WHAT YOU ARE ASKED TO DO: Exactly the lines from the start of the data below through the line containing "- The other" must be returned, and no others.
BEGIN THE DATA
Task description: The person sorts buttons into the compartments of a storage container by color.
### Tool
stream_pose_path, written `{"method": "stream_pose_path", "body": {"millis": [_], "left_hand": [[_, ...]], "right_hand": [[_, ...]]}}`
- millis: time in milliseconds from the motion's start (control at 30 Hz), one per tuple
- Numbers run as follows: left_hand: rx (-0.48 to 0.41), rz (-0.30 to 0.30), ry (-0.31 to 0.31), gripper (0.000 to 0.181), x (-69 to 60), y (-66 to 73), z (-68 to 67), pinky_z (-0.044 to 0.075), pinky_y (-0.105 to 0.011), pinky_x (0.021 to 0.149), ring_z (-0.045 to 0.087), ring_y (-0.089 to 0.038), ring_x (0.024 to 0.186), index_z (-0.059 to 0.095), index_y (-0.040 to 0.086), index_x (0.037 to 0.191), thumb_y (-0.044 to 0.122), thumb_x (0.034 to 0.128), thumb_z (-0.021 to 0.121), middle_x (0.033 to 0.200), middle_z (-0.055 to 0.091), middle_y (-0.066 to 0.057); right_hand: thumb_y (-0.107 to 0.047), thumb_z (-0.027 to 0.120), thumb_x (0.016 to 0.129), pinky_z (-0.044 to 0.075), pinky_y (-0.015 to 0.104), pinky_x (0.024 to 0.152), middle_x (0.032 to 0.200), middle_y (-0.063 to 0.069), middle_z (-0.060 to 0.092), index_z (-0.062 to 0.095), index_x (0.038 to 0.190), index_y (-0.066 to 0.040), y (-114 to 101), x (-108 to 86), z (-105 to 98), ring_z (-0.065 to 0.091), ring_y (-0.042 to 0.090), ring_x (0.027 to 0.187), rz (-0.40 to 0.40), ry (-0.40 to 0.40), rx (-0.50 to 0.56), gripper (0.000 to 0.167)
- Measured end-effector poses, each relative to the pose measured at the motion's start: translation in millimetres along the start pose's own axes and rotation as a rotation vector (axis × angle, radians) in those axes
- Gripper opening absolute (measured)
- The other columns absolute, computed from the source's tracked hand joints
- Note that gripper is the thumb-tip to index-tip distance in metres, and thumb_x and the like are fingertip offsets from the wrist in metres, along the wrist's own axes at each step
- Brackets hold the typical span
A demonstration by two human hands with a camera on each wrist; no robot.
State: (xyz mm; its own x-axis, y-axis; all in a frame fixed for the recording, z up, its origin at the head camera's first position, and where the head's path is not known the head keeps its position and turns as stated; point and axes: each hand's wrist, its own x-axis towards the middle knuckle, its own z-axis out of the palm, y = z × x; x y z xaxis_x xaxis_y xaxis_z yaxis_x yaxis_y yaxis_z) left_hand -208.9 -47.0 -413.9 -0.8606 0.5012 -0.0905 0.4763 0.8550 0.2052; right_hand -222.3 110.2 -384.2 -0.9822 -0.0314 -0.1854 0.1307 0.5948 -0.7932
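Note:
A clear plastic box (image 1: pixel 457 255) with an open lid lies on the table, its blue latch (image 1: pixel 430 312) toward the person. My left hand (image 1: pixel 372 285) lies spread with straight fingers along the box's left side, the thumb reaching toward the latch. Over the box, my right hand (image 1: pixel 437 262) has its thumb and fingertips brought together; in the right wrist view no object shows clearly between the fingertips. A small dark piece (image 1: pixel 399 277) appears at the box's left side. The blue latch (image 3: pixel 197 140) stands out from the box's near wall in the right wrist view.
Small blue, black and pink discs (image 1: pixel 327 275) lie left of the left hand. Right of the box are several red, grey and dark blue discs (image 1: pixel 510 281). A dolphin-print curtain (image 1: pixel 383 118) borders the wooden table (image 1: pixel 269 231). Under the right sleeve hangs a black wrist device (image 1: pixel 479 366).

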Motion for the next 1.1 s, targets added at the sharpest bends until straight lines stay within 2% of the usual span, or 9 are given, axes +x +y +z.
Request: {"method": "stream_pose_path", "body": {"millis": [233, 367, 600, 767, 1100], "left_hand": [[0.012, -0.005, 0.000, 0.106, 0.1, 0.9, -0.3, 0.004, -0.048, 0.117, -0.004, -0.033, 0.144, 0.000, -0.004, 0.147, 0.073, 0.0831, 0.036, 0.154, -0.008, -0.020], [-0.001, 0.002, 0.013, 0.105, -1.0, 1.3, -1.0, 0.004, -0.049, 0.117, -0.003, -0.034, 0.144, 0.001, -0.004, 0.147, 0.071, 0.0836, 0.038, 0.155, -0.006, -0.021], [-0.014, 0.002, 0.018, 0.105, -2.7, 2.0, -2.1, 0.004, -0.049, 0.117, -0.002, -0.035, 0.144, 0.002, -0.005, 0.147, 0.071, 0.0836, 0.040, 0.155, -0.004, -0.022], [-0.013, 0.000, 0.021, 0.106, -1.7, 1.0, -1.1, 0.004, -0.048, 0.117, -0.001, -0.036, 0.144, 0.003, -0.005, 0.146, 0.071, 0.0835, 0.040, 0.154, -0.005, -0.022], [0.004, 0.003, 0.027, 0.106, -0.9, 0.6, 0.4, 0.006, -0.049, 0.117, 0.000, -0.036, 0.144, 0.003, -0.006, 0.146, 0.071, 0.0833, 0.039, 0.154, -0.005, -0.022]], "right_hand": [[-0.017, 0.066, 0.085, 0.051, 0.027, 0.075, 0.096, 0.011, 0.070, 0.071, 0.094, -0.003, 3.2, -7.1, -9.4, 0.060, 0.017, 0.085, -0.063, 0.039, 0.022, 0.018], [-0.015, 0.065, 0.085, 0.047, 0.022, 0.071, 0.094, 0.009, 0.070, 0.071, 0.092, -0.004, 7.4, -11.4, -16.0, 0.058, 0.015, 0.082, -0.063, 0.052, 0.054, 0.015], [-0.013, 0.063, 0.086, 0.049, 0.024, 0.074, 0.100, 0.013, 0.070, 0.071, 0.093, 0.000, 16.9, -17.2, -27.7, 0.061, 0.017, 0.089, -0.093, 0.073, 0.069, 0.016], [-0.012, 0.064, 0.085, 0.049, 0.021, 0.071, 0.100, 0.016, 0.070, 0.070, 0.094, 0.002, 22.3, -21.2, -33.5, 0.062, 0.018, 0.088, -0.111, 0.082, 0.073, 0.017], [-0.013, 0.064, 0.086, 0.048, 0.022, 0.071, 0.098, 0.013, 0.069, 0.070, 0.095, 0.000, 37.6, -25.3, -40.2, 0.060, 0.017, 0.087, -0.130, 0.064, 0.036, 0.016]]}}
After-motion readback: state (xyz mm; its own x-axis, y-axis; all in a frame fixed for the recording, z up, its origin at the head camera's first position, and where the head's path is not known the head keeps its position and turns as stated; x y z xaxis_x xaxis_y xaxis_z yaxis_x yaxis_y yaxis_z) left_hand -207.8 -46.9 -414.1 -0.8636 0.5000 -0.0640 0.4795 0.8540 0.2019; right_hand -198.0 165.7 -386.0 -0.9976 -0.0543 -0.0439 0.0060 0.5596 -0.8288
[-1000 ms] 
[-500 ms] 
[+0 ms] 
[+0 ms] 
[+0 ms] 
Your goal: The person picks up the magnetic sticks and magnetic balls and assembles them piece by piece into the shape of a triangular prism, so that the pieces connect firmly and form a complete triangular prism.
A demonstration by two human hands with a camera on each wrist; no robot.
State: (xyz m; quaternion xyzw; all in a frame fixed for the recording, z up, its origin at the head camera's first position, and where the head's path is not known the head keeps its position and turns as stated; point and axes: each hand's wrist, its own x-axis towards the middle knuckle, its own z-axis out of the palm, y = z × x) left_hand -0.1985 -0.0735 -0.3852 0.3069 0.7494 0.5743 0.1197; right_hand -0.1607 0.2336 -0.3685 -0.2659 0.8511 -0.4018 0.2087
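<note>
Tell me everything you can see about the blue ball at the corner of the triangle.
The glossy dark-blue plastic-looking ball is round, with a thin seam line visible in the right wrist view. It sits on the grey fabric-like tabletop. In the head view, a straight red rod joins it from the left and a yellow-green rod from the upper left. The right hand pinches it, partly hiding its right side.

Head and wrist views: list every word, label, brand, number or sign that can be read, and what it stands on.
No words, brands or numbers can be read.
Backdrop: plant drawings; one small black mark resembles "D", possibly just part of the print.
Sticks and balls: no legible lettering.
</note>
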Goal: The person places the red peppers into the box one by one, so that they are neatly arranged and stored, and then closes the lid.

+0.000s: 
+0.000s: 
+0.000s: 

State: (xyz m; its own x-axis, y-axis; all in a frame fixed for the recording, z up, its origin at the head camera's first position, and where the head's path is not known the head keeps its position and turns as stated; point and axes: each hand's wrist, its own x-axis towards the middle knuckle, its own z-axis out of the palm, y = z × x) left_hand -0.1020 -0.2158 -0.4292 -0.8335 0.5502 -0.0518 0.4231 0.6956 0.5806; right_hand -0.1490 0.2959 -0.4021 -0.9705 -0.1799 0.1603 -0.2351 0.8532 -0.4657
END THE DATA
RESPONSE BOX:
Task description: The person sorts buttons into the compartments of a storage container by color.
### Tool
stream_pose_path, written `{"method": "stream_pose_path", "body": {"millis": [_], "left_hand": [[_, ...]], "right_hand": [[_, ...]]}}`
- millis: time in milliseconds from the motion's start (control at 30 Hz), one per tuple
- Numbers run as follows: left_hand: rx (-0.48 to 0.41), rz (-0.30 to 0.30), ry (-0.31 to 0.31), gripper (0.000 to 0.181), x (-69 to 60), y (-66 to 73), z (-68 to 67), pinky_z (-0.044 to 0.075), pinky_y (-0.105 to 0.011), pinky_x (0.021 to 0.149), ring_z (-0.045 to 0.087), ring_y (-0.089 to 0.038), ring_x (0.024 to 0.186), index_z (-0.059 to 0.095), index_y (-0.040 to 0.086), index_x (0.037 to 0.191), thumb_y (-0.044 to 0.122), thumb_x (0.034 to 0.128), thumb_z (-0.021 to 0.121), middle_x (0.033 to 0.200), middle_z (-0.055 to 0.091), middle_y (-0.066 to 0.057); right_hand: thumb_y (-0.107 to 0.047), thumb_z (-0.027 to 0.120), thumb_x (0.016 to 0.129), pinky_z (-0.044 to 0.075), pinky_y (-0.015 to 0.104), pinky_x (0.024 to 0.152), middle_x (0.032 to 0.200), middle_y (-0.063 to 0.069), middle_z (-0.060 to 0.092), index_z (-0.062 to 0.095), index_x (0.038 to 0.190), index_y (-0.066 to 0.040), y (-114 to 101), x (-108 to 86), z (-105 to 98), ring_z (-0.065 to 0.091), ring_y (-0.042 to 0.090), ring_x (0.027 to 0.187), rz (-0.40 to 0.40), ry (-0.40 to 0.40), rx (-0.50 to 0.56), gripper (0.000 to 0.167)
- Measured end-effector poses, each relative to the pose measured at the motion's start: translation in millimetres along the start pose's own axes and rotation as a rotation vector (axis × angle, radians) in those axes
- Gripper opening absolute (measured)
- The other columns absolute, computed from the source's tracked hand joints

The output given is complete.